Sum over various subsets of a tensor

This may have already been addressed, but I did some googling and couldn’t find a solution. I’d like to compute various sums from unequal sized subsets of a given tensor (or more precisely from a column vector) where the summing index boundaries are defined by a list (or tensor) and then to have the operation return a tensor of these sums (without using a for loop)

torch.split does almost exactly what I want but it returns a list, for example

a=torch.tensor([[1,2,3,4,5,6,7,8]])

print(torch.split(a,[2,2,4],dim=1))
returns the following lists
(tensor([[1, 2]]), tensor([[3, 4]]), tensor([[5, 6, 7, 8]]))

what I want is a tensor whose elements are the sums of those individual lists
i.e tensor([[3,7,26]]) .
Is it possible to do this in a vectorized way using torch operations? also I’d like to do the same thing but with a product over the subsets and return a tensor of the products.

Much thanks in advance!

4 Likes

I’m still looking for a better solution but if someone is having a similar problem, I sort of figured out how to do it with the help of ideas in the following link:

This isn’t the most efficient method because a lot of the terms in cumsum (and cumprod) are unnecessary, if someone finds a more efficient way to do this then please post here but the following seems to work at least for the summation: (NOTE: this has problems with cumprod, for example if the array is long then the cumulative product can blow up to INF or if there are any zeros in the array, then all subsequent products are zero)

PYTORCH SOLUTION

FOR THE SUM
a=torch.tensor([[1,2,3,4,5,6,7,8]])
b=a.cumsum(1) #cumulative sum over row
c=b.gather(1, torch.tensor([[1,3,7]])) #select relevant terms
d=torch.cat( (torch.tensor([[0]]), b.gather(1, torch.tensor([[1,3]]))),1) #select relevant terms
print(c,d,c-d)

returns

tensor([[ 3, 10, 36]]) tensor([[ 0, 3, 10]]) tensor([[ 3, 7, 26]])

FOR THE PRODUCT
a=torch.tensor([[1,2,3,4,5,6,7,8]])
b=a.cumprod(1) #cumulative sum over row
c=b.gather(1, torch.tensor([[1,3,7]])) #select relevant terms
d=torch.cat( (torch.tensor([[1]]), b.gather(1, torch.tensor([[1,3]]))),1) #select relevant terms
print(c,d,c/d)

returns
tensor([[ 2, 24, 40320]]) tensor([[ 1, 2, 24]]) tensor([[ 2, 12, 1680]])

NUMPY SOLUTION
a = np.array([[1,2,3,4,5,6,7,8]])
b=np.add.reduceat(a, [0,2,4], axis=1)
print(b,type(b),b.shape)

returns

[[ 3 7 26]] <class ‘numpy.ndarray’> (1, 3)

Thanks for the answer @James_Hickman!

I am also facing this problem right now, and am looking for a more efficient solution since I am dealing with large tensors.

Bumping this post in case anyone knows of a better solution now, because of the improvements in Pytorch over the last two years.

@Remorax Did you find a more efficient solution?

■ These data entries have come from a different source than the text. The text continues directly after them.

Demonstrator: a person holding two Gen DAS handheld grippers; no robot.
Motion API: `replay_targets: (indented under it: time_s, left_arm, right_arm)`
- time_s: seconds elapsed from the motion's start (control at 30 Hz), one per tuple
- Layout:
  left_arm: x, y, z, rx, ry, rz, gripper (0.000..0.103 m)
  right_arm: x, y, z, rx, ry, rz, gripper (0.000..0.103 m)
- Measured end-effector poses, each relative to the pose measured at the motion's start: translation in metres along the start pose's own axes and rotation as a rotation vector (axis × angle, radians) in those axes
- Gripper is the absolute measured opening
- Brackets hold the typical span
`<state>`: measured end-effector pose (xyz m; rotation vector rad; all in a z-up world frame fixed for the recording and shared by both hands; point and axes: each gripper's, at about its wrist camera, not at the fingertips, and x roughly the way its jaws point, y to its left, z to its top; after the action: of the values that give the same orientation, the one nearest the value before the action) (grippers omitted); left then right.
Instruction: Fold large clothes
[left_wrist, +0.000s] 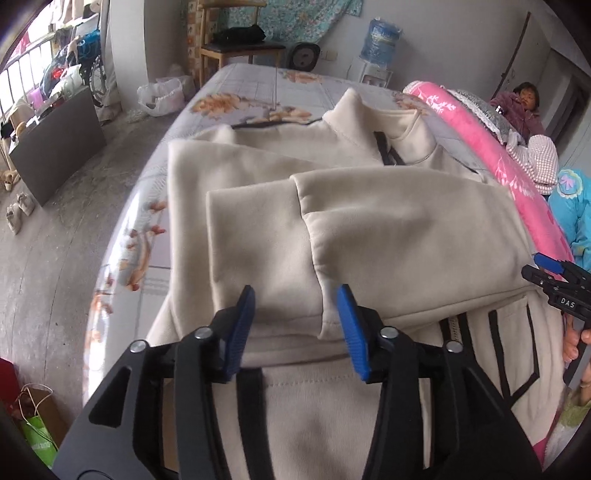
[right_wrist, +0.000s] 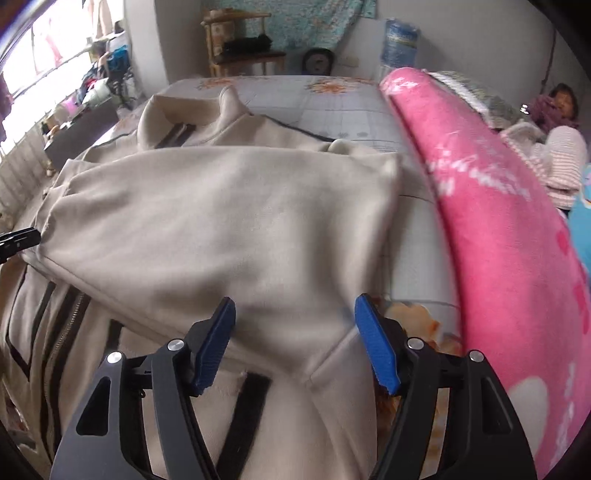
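A cream zip jacket (left_wrist: 369, 229) with black trim lies on the bed, collar at the far end, both sleeves folded across its chest. It also shows in the right wrist view (right_wrist: 221, 229). My left gripper (left_wrist: 297, 295) is open and empty, hovering over the sleeve cuff (left_wrist: 328, 306) near the jacket's lower half. My right gripper (right_wrist: 295, 306) is open and empty above the jacket's right side near the folded sleeve. The right gripper also shows at the right edge of the left wrist view (left_wrist: 554, 273).
The bed sheet (left_wrist: 258, 85) is grey with orange flowers. A rolled pink blanket (right_wrist: 498, 221) lies along the bed's right side. A person (left_wrist: 521, 107) sits beyond it. A wooden chair (left_wrist: 236, 44), a water dispenser (left_wrist: 380, 40) and a dark board (left_wrist: 55, 147) stand around the bed.
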<state>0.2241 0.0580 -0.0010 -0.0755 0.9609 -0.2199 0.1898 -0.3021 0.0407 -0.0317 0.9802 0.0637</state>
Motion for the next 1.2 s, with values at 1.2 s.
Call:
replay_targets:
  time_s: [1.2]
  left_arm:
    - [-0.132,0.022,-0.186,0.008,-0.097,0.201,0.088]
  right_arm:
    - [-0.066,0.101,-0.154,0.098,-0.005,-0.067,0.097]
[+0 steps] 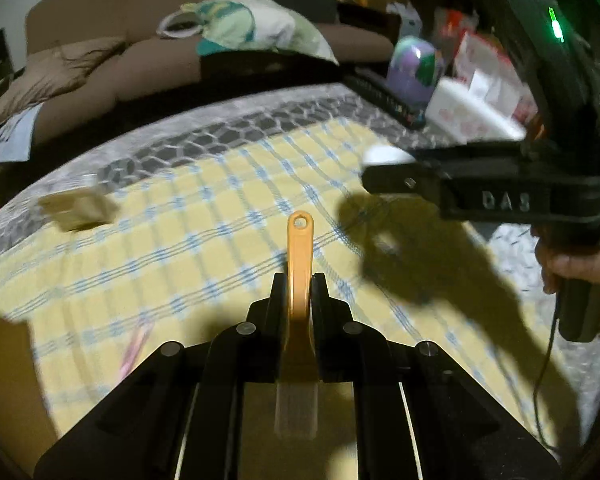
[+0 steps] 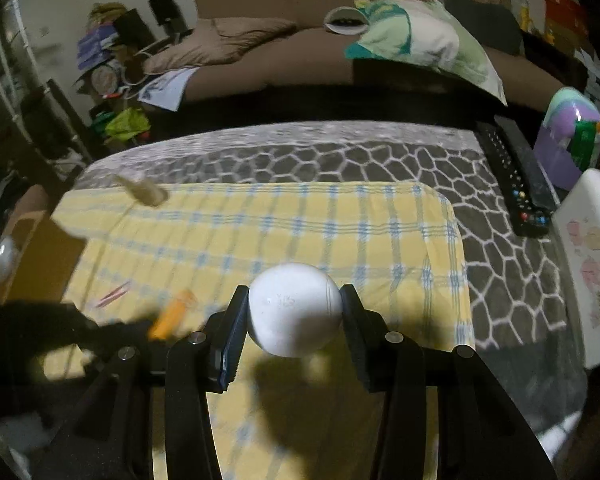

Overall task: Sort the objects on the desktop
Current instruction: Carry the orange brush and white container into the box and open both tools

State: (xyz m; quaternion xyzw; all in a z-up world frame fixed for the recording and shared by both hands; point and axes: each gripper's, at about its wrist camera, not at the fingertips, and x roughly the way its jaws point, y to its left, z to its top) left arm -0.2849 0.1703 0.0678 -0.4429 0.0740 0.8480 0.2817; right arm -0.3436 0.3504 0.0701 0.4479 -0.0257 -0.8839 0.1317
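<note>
Orange plastic is what jumps out first: the left gripper (image 1: 299, 284) has its fingers closed tight on an orange brush (image 1: 299, 264), handle sticking out forward with the hanging hole at the tip, clear bristles back near the camera. It's held up over the yellow checked cloth (image 1: 204, 216), not lying on it.

The right gripper (image 2: 294, 308) is clamped on a white ball (image 2: 292, 314), one finger pressed against each side, also lifted above the cloth with its shadow falling underneath. From the left wrist view that ball (image 1: 386, 156) peeks out at the tip of the right gripper (image 1: 384, 168), off to the right.

On the cloth there's a tan blurry object (image 1: 78, 208) near the far left corner and a pink thing (image 2: 114, 294) lying flat closer in. Two black remotes (image 2: 518, 172) sit on the grey patterned mat (image 2: 340, 160), right beside a white box (image 2: 592, 264).
</note>
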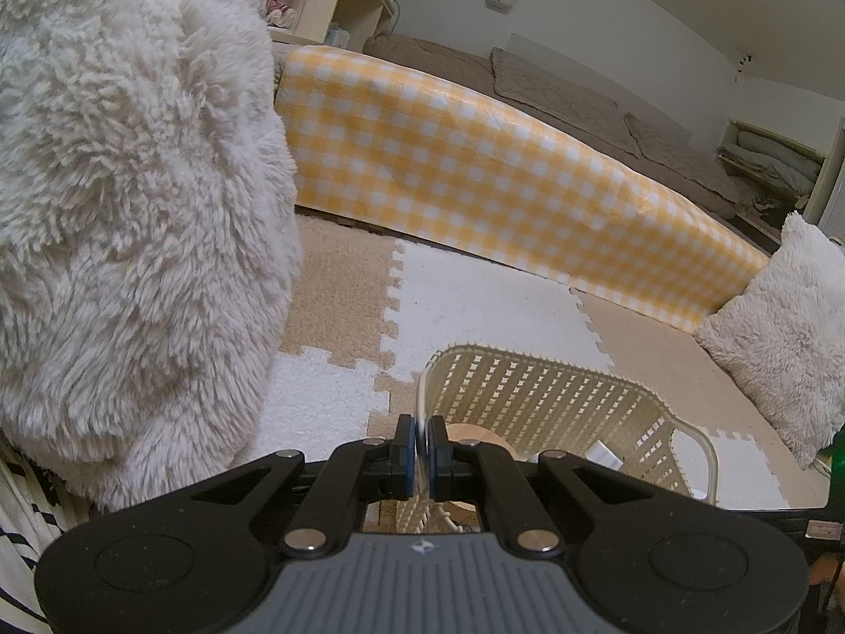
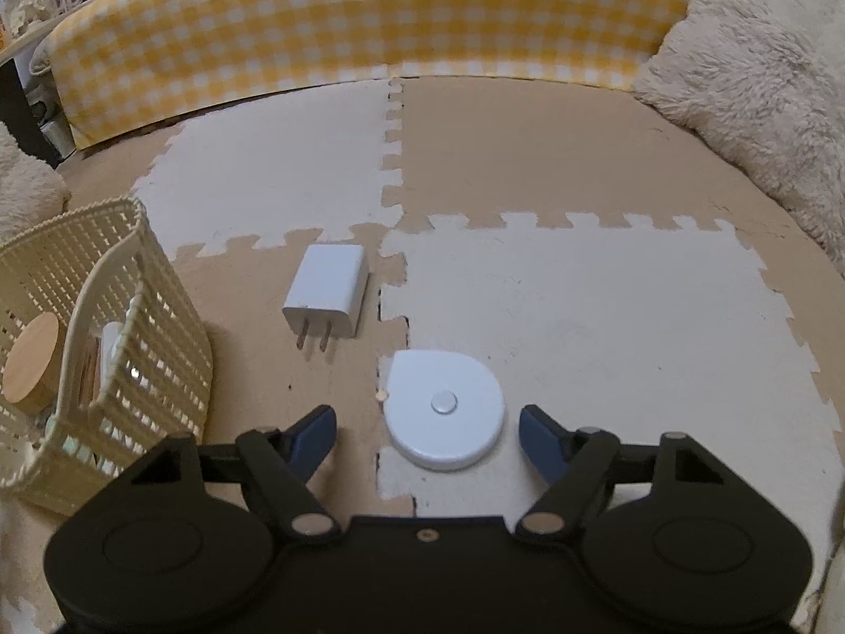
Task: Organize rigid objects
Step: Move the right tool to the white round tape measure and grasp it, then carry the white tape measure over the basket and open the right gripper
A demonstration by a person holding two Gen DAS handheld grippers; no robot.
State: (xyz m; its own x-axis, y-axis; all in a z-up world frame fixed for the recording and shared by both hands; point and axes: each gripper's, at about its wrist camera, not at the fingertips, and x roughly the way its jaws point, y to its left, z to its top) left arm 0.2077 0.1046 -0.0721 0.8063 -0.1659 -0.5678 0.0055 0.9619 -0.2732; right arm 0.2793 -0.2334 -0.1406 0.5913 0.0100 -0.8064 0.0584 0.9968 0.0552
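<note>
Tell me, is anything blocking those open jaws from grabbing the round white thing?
Nothing visible is. The right gripper is open, its jaws spread either side of the round white tape measure on the foam mat. The white charger lies apart, farther ahead and left.

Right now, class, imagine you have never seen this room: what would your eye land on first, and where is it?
Probably the round white tape measure on the foam floor mat, lying between the open fingers of the right gripper. Just beyond it, a white plug adapter lies prongs toward the camera. At left, the left gripper is shut on the rim of the cream lattice basket, beside a big fluffy cushion.
</note>
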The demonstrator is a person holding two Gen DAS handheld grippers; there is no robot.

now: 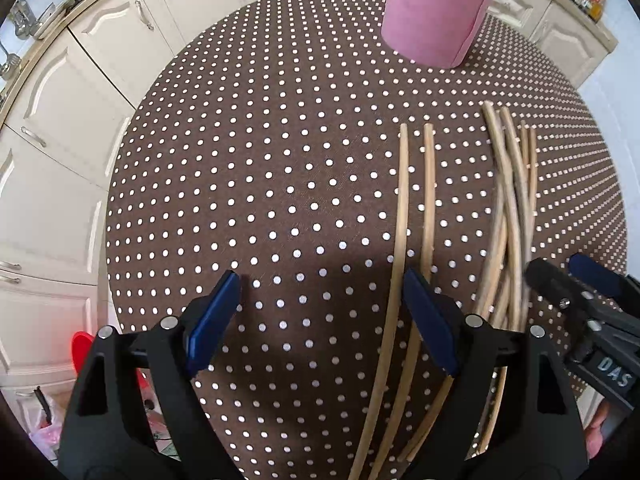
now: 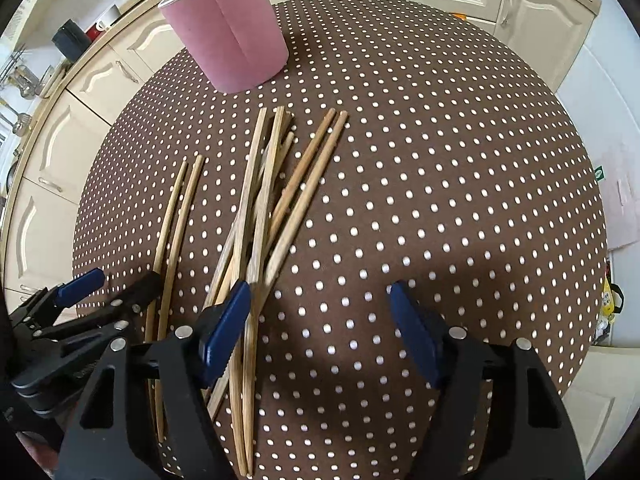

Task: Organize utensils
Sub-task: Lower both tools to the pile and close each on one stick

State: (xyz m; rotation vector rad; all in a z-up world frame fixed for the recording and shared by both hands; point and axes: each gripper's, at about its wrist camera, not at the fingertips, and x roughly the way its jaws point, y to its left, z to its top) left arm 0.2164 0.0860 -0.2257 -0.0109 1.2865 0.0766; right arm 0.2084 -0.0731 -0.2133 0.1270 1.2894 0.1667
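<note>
Wooden chopsticks [image 2: 256,208] lie low-centre; both the left gripper [image 1: 320,320] and right gripper [image 2: 320,332] are open and empty: straddle one pair squarely before closing.

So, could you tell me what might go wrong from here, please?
The crossed chopsticks lie tangled, so closing the open right gripper may drag several or scatter them. The left gripper and the right one hover close together and could bump. The tall pink holder might tip when loaded.
</note>
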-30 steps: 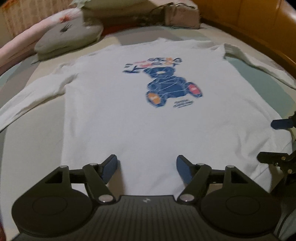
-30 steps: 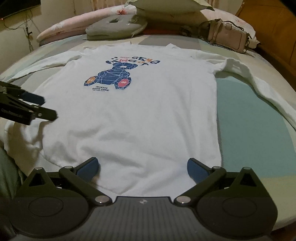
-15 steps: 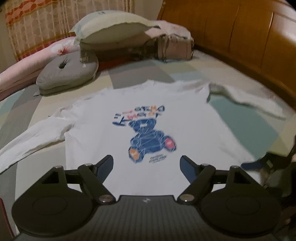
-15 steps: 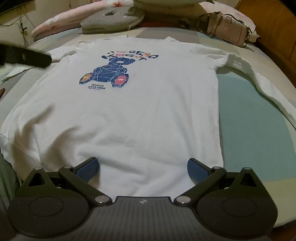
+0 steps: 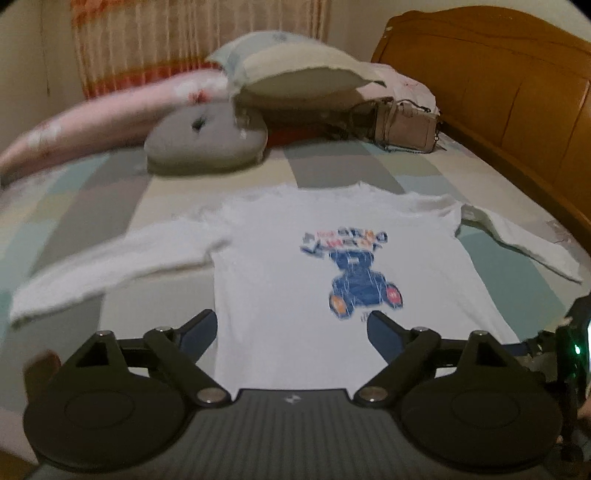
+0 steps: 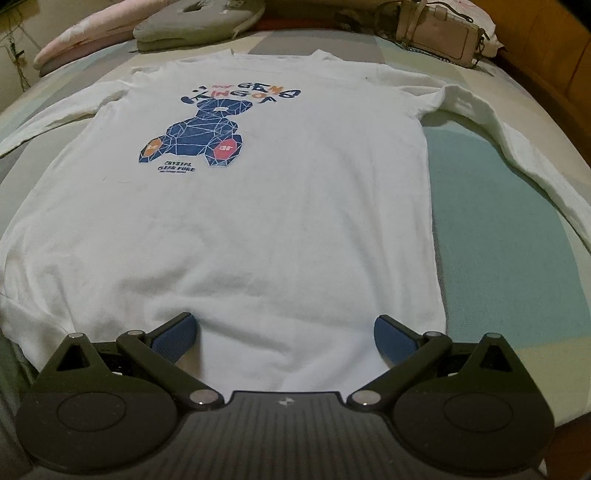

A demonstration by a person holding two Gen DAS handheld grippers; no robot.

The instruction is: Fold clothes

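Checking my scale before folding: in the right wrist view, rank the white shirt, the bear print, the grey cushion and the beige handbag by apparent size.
1. white shirt, by far the largest
2. bear print
3. grey cushion and beige handbag: look alike; both lie far off and cut by the frame's edge, so unranked.

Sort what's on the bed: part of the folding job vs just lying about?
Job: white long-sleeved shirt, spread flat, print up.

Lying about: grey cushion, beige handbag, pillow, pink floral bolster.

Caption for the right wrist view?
Open right claw above the hem of a white bear-print sweatshirt spread flat on the bed.
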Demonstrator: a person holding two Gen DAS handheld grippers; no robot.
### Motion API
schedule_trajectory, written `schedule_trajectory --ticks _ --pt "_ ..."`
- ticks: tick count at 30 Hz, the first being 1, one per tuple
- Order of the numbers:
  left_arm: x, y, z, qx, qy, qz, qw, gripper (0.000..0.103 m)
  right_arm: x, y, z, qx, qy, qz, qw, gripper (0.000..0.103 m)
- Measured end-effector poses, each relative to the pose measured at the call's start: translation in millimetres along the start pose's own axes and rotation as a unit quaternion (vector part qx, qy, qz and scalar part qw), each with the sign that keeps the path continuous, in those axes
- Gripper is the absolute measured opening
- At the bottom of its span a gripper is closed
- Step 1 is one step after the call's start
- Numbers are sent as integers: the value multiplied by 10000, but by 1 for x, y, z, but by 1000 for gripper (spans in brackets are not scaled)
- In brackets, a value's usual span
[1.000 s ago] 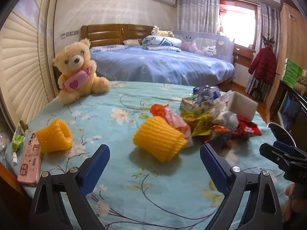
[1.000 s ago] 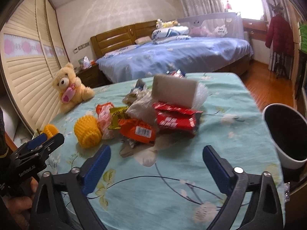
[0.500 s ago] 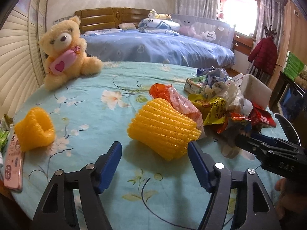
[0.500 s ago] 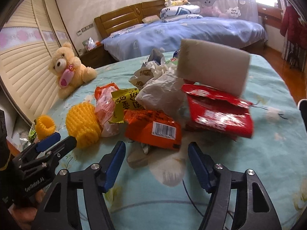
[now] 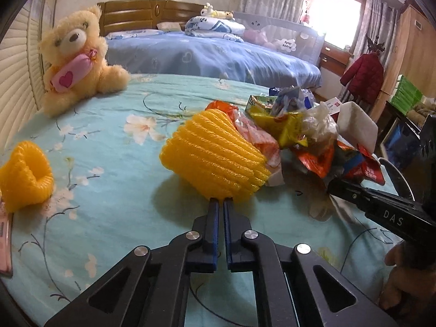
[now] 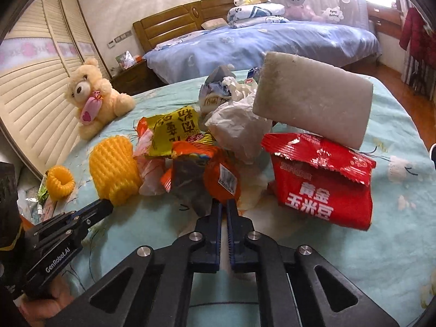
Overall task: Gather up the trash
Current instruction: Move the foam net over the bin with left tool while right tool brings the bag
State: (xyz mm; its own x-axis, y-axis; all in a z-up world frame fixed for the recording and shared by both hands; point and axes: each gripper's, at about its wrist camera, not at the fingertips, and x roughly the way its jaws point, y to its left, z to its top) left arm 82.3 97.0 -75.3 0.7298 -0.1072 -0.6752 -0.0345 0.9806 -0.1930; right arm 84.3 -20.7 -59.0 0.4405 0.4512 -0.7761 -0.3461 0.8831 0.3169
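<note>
A heap of trash lies on the table's turquoise floral cloth. My left gripper is shut, its tips pinching the near edge of a big yellow foam net sleeve. In the right wrist view, my right gripper is shut on the lower edge of a crumpled orange wrapper. Behind it lie a red snack bag, a yellow wrapper, crumpled white plastic and a white foam block. Each wrist view shows the other gripper at its side.
A smaller yellow foam net sits alone at the left. A teddy bear sits at the table's far left edge. A pink phone lies at the near left edge. A bin's white rim shows beyond the table's right side.
Both grippers moved forward and down to the trash heap and went from wide open to shut, the left on the foam net, the right on the orange wrapper.
</note>
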Motion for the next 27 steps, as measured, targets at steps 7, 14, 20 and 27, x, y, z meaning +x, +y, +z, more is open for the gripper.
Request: schedule_trajectory --ticks 7,14,20,27 --pt "-24 -7 -7 131 -235 42 9996 1 -18 6 -9 -89 -64 192 9998 0" --pt "-47 -26 -10 359 -357 -120 9986 1 -43 0 -15 -79 -223 177 9996 0" --pt "-53 -46 -9 601 -348 -324 9971 0 -61 -21 -22 68 -321 13 9995 0" --pt "-50 -72 -10 847 -220 -572 9945 1 -80 -48 -31 305 -401 -175 9986 0"
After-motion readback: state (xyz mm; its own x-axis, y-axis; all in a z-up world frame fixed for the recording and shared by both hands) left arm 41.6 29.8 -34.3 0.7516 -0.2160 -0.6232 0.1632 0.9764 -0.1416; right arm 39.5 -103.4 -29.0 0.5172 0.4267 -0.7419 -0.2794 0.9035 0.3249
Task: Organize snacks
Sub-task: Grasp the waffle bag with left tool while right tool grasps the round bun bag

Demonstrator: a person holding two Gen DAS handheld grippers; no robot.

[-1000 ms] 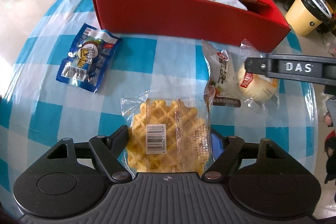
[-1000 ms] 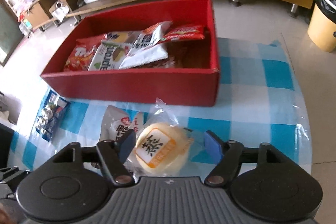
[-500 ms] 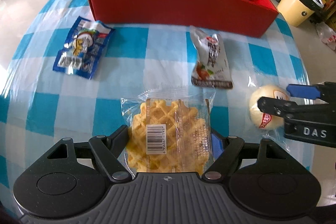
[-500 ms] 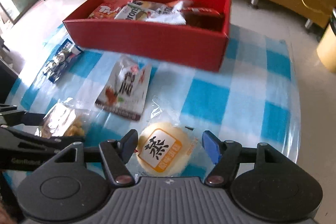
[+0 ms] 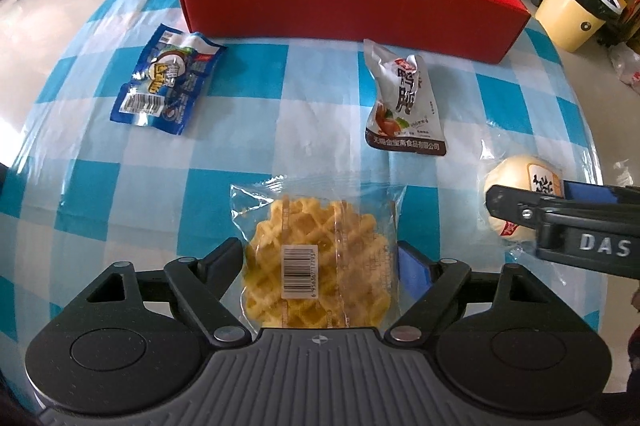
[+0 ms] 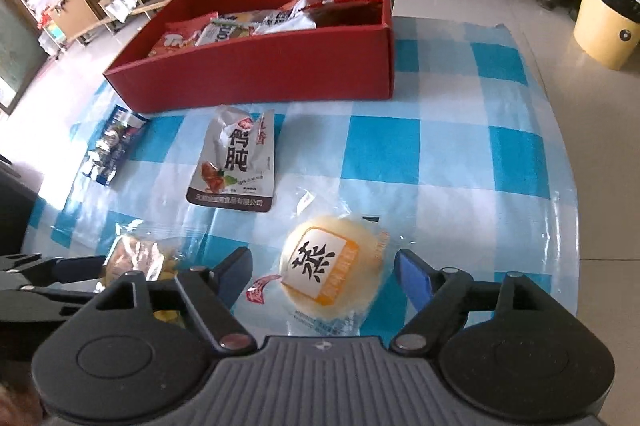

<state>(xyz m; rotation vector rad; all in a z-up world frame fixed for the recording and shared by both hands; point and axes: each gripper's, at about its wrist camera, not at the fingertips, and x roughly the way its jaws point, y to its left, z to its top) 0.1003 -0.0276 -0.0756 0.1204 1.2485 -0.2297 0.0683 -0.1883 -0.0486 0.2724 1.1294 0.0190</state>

I have the same problem.

Thank you.

Perhaps this is helpful.

Based on the solution of @James_Hickman :

a = torch.tensor([[1,2,3,4,5,6,7,8]])
b = a.cumsum(1)
c = b.gather(1, torch.tensor([[1,3,7]])) #select relevant terms
c = torch.cat([torch.zeros(1, 1), c], dim=-1) #start the sum with zeros
res = c.unsqueeze(2) - c.unsqueeze(1)
torch.diagonal(res, offset=-1, dim1=1, dim2=2)

returns

tensor([[ 3.,  7., 26.]])

The scatter_add function in the pytorch-scatter package seems to do exactly what you want. See Scatter Add — pytorch_scatter 1.3.0 documentation

1 Like

this is helpful to me. thank you very much!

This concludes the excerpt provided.